В спектакле зрители также оказываются оторваны от основного мира. Здесь в одиночку запускают по узкому тёмному коридору, из которого зрители попадают сразу на сцену. Из парадного, освещенного пустого зала Дворца на Яузе на подмостки почти без света поднимается, словно призраки, хор MusicAeterna - и занавес опускается, делая пространство камерным.

Все в льняных простых одеждах - древнейшая в мире ткань, подчеркивает в программке Ксения Перетрухина. Костюмы при этом середины века: заключенные, банкиры, студенты, продавцы… Тут не вечность и история, а XX век – как вечность и навсегда архетип. Эти тени никогда от нас не уйдут. Певцы встают по одиночке напротив зрителей, сидящих по двум сторонам сцены, и начинают читать стихи. Стихи необязательно из «Cantos»: участники выбирали себе каждый любое понравившееся стихотворение Паунда. Стихи на разных языках. Читают они тихо, скорее бормочут, и говорят вроде бы и нам – но все больше себе. Не ища реакции, не декламируя. Перед нами не чтецы, а словно сами строки и образы. Сама – опаленная историей – поэзия.

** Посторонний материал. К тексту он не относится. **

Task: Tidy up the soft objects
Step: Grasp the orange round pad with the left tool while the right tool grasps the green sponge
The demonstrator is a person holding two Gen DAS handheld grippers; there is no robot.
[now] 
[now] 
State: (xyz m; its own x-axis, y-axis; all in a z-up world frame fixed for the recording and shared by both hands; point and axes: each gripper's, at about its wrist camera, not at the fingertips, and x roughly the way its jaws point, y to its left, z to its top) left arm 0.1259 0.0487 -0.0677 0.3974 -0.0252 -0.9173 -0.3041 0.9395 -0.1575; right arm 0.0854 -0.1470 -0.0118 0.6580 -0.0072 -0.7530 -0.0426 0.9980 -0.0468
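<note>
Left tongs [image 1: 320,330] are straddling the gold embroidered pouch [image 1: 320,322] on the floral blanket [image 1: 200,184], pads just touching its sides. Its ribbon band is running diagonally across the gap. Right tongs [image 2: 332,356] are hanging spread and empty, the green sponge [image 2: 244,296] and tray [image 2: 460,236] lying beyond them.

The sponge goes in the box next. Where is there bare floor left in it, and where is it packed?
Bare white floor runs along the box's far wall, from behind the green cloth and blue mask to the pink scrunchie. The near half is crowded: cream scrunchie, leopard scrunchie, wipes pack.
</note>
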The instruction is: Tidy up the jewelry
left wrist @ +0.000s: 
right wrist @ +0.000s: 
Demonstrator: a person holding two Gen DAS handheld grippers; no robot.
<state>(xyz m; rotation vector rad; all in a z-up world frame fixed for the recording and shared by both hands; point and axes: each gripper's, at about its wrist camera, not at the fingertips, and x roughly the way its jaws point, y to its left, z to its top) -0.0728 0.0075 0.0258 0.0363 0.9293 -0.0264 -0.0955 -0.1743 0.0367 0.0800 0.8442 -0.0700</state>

Дирижирует оркестром и хором Теодор Курентзис. Он здесь не отделен от музыкантов ни визуально (и он здесь в светлом и свободном, никаких привычных чёрных одежд), ни пространственно. В какой-то момент Теодор будет стоять на столе, а двое артистов у стола напротив друг друга будут шептать друг другу стихи, и покажется, что это не он ими управляет, а они вдохновляют – его. Когда он показывает движения хору (музыка здесь не только инструментальная: шаги, касания одежды, пола — часть партитуры), все начинают за ним повторять, но скоро это повторение перерастает в самостоятельный танец, почти бал. Оставшись один на один со скрипкой (партия Ксении Гамарис), он сначала дирижирует, но скоро просто садится у кромки сцены – и только слушает. Как настоящая поэзия существует словно отдельно от автора, музыка отрывается от руководств и наставлений. И заполняет всю сцену.

Может быть, музыка - тот утопический общий язык, которого так искал Паунд? Или тишина, в которой смыкается боль и смирение, невыразимое и взывающее к памяти.

Сверху под наклоном висит трафарет, сквозь который проникает и рассеивается свет, выводя знаменитые строчки M'amour, m'amour - признания о провале сотворения рая на земле. «Пусть боги простят то, что я сделал. Пусть любимые попытаются простить то, что я сделал» - пропевает утешающе, словно ангелы, хор.

Музыканты уносят деревья и остальной реквизит со сцены. Дирижер провожает за руку зрителей: приглашая каждого поодиночке, он выстраивает лицом к занавесу шеренгу. Смотреть на спины в линейку выстроенных людей страшно, но я иду. В этой темноте (уже) нет расстрела. Занавес открывается, и я прохожу через ряды красных кресел и ветки с красными яблоками. Красный как красота, а не как кровь. В мире после катастрофы это снова возможно.

Зрители выходят из зала вовне, а художник остаётся. Поклоны неуместны: нас словно допустили подсмотреть сознание творца, а теперь он хочет снова остаться со своими призраками один. Путь к свету открывает тот, кто познал тьму. На ступенях театра зрителей встречают много маленьких костров. Очистительный, а может, поражающий, огонь. Вопросы, поставленные Паундом, Сюмаком и всей постановочной командой, переходят в наш мир. Сквозь времена и пространства.